En 1959, Julio Cortázar publica El perseguidor, su célebre cuento sobre Charlie Parker. El comienzo (“Dédée me ha llamado por la tarde diciéndome que Johnny no estaba bien, y he ido en seguida al hotel”) anticipa un festival del pretérito perfecto y el lugar que tendrá el narrador, el crítico y biógrafo que admira y desprecia al músico, que lo ayuda y explota su amistad. Es un cuento pastoso y un poco raro, que condensa episodios de la vida de Parker, aunque por razones incomprensibles se lo convierte en adicto a la marihuana y no a la heroína, con la consecuencia de que el cannabis termina teniendo efectos sobre la salud que ni las más feroces campañas de moralidad le imaginaron.
En 1988, César Aira escribe su mucho menos célebre cuento Cecil Taylor. Publicado años más tarde en antologías colectivas, es uno de los primeros textos de un autor que casi no escribió cuentos. Aira vio siempre en Cortázar un antimodelo literario y su músico de jazz le sirve para plantear una idea alternativa o antagónica del arte y los artistas. El Parker de Cortázar encarna cierto cliché romántico al que no fue tampoco ajeno Clint Eastwood en Bird: el músico intuitivo y demente que no alcanza a comprender el alcance de su propio genio y vive obsesionado por la búsqueda de un absoluto mientras el narrador, condescendiente y burgués, lo pinta como un tipo irracional capaz de decir: “Yo empiezo a entender de los ojos para abajo, y cuanto más abajo mejor entiendo”.
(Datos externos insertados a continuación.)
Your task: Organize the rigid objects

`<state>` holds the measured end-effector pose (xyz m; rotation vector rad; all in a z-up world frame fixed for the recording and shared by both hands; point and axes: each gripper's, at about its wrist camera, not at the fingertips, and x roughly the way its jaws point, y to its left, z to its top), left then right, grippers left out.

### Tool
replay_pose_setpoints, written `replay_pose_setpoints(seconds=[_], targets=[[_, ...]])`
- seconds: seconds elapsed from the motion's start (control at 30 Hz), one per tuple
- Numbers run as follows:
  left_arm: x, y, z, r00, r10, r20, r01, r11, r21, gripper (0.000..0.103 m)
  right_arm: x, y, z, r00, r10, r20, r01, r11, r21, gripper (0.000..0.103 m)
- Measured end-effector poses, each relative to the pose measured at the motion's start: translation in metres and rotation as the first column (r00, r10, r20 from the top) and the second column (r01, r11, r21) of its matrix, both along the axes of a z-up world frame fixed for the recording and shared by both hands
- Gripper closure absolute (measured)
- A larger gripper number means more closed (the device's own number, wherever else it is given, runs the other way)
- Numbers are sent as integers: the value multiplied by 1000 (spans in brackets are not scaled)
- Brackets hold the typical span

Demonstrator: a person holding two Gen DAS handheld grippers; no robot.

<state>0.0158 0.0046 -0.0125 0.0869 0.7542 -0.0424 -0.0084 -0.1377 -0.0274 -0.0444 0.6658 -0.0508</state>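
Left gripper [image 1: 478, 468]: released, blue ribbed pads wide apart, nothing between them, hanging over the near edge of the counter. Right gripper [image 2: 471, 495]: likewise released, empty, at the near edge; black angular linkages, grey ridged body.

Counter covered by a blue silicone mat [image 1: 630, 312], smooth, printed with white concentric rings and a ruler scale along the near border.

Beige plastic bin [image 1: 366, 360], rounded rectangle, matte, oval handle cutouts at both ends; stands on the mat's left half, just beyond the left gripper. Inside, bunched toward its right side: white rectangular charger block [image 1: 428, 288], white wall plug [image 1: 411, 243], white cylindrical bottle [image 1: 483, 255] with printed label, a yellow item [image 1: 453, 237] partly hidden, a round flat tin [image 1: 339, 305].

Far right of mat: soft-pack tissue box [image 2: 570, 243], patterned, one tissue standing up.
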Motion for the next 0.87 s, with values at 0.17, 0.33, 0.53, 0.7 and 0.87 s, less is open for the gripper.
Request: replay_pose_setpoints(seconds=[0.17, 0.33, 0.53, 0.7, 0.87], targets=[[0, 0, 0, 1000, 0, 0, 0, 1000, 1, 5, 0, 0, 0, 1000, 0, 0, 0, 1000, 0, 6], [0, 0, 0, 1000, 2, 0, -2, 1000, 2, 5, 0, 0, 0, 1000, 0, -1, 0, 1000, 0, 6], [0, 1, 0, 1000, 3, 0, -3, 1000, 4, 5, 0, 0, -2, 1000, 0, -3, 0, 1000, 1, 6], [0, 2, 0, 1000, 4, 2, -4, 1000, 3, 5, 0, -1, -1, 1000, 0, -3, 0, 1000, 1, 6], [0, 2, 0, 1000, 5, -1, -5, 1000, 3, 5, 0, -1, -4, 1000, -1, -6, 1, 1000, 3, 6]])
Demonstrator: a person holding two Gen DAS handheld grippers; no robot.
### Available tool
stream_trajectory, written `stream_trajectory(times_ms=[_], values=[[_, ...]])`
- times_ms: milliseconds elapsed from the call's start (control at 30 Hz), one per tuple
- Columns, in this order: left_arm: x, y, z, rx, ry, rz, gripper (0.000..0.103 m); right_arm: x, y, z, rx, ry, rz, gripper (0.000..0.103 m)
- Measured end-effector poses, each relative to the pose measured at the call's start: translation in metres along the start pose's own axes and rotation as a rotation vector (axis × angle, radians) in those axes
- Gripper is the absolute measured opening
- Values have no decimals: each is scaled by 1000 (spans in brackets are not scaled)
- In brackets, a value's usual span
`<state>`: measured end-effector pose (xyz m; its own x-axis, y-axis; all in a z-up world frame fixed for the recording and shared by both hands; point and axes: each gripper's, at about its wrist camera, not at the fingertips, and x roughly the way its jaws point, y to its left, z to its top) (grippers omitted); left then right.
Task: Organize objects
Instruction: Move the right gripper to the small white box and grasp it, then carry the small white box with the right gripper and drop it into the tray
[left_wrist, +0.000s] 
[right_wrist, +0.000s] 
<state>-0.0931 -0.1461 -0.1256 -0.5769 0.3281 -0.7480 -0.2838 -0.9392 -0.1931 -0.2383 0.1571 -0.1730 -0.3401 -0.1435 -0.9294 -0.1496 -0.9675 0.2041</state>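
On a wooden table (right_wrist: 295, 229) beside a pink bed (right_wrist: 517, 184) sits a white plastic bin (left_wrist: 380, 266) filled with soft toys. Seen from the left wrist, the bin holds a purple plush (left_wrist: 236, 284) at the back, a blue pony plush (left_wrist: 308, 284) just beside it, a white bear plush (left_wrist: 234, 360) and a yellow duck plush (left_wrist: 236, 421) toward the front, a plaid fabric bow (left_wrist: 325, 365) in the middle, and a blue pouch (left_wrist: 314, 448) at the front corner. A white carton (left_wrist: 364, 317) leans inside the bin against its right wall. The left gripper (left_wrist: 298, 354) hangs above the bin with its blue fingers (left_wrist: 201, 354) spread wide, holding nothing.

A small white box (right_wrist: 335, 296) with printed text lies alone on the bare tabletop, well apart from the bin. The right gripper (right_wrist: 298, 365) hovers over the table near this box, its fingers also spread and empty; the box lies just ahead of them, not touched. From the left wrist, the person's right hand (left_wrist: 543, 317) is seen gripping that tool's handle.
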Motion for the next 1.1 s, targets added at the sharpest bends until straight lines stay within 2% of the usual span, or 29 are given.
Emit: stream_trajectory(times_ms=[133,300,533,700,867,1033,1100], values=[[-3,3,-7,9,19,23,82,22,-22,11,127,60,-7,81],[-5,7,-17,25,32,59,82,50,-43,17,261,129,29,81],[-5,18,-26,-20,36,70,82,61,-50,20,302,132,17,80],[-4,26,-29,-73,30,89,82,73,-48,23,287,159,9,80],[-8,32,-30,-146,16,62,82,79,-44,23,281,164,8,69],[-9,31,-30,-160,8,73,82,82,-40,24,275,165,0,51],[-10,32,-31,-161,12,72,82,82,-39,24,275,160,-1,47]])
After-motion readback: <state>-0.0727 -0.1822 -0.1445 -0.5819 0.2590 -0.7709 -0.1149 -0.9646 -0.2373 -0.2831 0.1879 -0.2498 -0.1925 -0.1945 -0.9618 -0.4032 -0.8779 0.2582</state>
Johnny no es más que un saxofonista tonto con un don, que en su primitivismo se maravilla durante los viajes en subte de que el tiempo pensado no coincida con el tiempo vivido. El pianista de Aira, en cambio, es lúcido y cultivado. En los trenes piensa en las paradojas de Zenón que le permiten deducir que no será reconocido porque “nunca llegará a actuar ante un público cuyo coeficiente de sensibilidad e inteligencia haya superado un umbral”. Taylor es perfectamente consciente de lo que hace y descubre que ni siquiera el esnobismo logrará transformar su virtuosa excentricidad en una mercadería vendible. Mientras Cortázar exalta a sus cronopios bohemios y a sus héroes revolucionarios, Aira ve en su personaje una excusa para coquetear con su propio destino, del que se conduele con elegancia: “En realidad el fracaso es infinito, porque es infinitamente divisible, cosa que no sucede con el éxito.”
Tal vez convenga mirar esta cuestión desde otra perspectiva. En Green card, una película de Peter Weir de 1990, Gérard Depardieu hace de un pianista marginal cuyos oyentes piensan que la profusión de notas disonantes que toca son una broma pesada. Algo parecido le ocurrió siempre a Cecil Taylor, que necesitó muchos años para que el radicalismo de su free-jazz fuera al menos tolerado. Pero no fueron solamente los críticos populistas los que lo defenestraban, sino colegas como el idolatrado Miles Davis, un continuador de Parker cuya deriva hacia la innovación permanente lo llevó también a conocer el abucheo de los reaccionarios.
Pero Davis no es un vanguardista como Taylor –quien se estableció de entrada en un camino personal y definitivo– sino otro romántico genial, modernista y ansioso. En su estridente Autobiografía, Davis liquida a Taylor con esta frase: “No me gustaron sus planteamientos. Era sólo un montón de notas tocadas por las notas mismas, porque sí”. Más allá de que la respuesta del pianista fue muy fina (“Davis toca bastante bien para ser un millonario”), la música es un asunto complicado. Para un lego es muy difícil pararse frente a un disco de Cecil Taylor. Disfrutarlo requiere acaso de elementos adicionales a la mera escucha. Aunque Aira se pensaba de joven como Taylor, con el tiempo resultó un artista más fácil. A simple vista nos encanta y hasta nos damos cuenta de que es un escritor superior a Cortázar. Cecil Taylor no se reedita desde 1997, pero se consigue en Internet.